While Orioles president of baseball operations Mike Elias and his staff work to identify and hire the best possible man to become the club’s new field manager, I have to ask:
Does it really make that much difference?
There are plenty of experienced candidates out there and everyone seems to agree that this will be a critical hire at a time when the Orioles are digging out of one of the more disappointing seasons in team history.
I’m not so sure.
The Orioles fired Brandon Hyde, a two-time American League Manager of the Year, because of the sudden reversal of fortune experienced during the first six weeks of this past season. Now, it’s likely they’ll end up with somebody who has been fired for similar reasons – perhaps multiple times – elsewhere.
Obviously, the role of the manager has evolved along with Major League Baseball’s industry-wide adoption of modern analytics. In general, he doesn’t choose the players and is expected to arrange the lineup based on the research being done by a handful of math geeks upstairs.
Yes, that’s a bit of an oversimplification, but I’m not the first person to wonder if we’re all overthinking this. It’s possible the right guy for the job is the one the Orioles fired or the one they are about to, but changing managers is one of the ways that unsuccessful teams mollify their fans and ownership.
That’s true in all the major sports and what is also true is that the teams with great track records generally weather their temporary downturns. We’ll see if that still will prove true with the struggling Ravens but history has proven that stability equals long-term success.
The Orioles appeared to be building that while they suffered through the difficult rebuilding years under Hyde and were rewarded with a surprising AL East title in 2023 – a year the wise guys in Vegas posted them as 50-1 long shots going into the season. They got back to the playoffs in 2024 in spite of a series of major pitching injuries but exited the first round for the second year in a row.
So, it wasn’t hard to predict what was going to happen when the club collapsed in April and May this year, though it also wasn’t hard to explain why … and it wasn’t because of the manager.

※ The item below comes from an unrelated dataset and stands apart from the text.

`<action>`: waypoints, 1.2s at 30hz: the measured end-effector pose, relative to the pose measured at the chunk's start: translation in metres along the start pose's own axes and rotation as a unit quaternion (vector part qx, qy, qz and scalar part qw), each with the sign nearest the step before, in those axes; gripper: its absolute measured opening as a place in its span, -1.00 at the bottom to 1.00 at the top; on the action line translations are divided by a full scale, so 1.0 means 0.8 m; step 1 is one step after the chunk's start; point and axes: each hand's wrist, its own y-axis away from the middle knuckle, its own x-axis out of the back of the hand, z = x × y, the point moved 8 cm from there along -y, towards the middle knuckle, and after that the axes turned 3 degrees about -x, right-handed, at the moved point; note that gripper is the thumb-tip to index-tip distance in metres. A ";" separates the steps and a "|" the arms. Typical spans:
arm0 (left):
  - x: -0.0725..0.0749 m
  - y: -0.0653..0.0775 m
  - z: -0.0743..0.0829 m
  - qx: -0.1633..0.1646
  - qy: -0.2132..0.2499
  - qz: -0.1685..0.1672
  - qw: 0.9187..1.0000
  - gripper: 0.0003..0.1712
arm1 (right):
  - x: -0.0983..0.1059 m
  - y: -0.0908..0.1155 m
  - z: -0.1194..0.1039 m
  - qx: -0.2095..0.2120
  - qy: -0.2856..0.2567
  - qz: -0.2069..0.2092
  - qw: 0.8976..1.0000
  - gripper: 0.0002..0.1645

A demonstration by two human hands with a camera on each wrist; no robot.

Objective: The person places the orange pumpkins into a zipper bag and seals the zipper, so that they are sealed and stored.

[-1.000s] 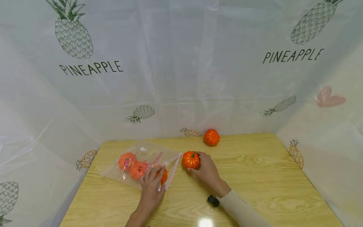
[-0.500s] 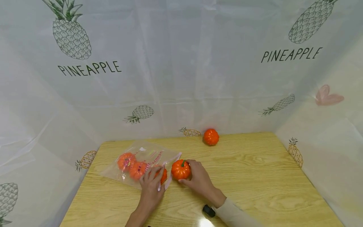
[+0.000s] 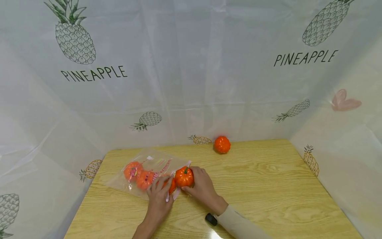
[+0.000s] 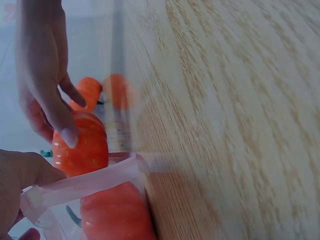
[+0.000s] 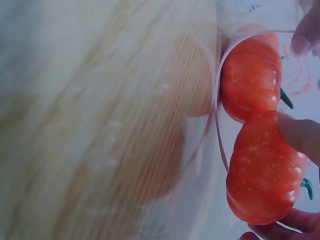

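Observation:
A clear plastic zip bag (image 3: 176, 162) with printed figures lies on the left of the table, its pink-edged mouth facing right. Inside are orange toy pumpkins: one (image 3: 133, 170) at the far end, another (image 3: 145, 180) beside it, and a third (image 3: 172, 187) near the mouth. My left hand (image 3: 159, 197) lies over the near side of the mouth and pinches the pink rim (image 4: 95, 181), lifting it. My right hand (image 3: 203, 188) holds a glossy orange toy pumpkin (image 3: 184, 177) with a green stem at the mouth. In the right wrist view this pumpkin (image 5: 265, 170) touches the third one.
Another orange pumpkin (image 3: 222, 144) rests at the table's back edge, against the pineapple-print curtain (image 3: 191, 66). The curtain encloses the wood-grain table (image 3: 268, 179) at the back and both sides. A small black device (image 3: 211, 219) is at my right wrist.
My right hand has moved left with its pumpkin, from right of the bag to its mouth, against the pumpkin there. My left hand and the bag have stayed put.

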 end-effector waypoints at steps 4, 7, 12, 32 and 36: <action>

This is where I could really go off the rails and suggest that the O’s hire Hyde back, but that’s not where this is going. I’m only suggesting that – considering Elias’s recent comments about the search – whoever the Orioles end up hiring will be another manager very much like Hyde with a seemingly better but still imperfect track record.
The important thing is getting someone with enough credibility and name recognition to get the fan base excited enough to buy more season ticket packages.
What’s even more important is to get this search done quickly and then do the work that will really get the fan base excited, adding a real quality starting pitcher (or two) to bolster the rotation and rebuilding the bullpen from the ground up. Oh, and a solid right-handed bat wouldn’t hurt, either.
Because it’s really about the players. All you have to do is watch the star-studded teams battling each other in the playoffs to see that.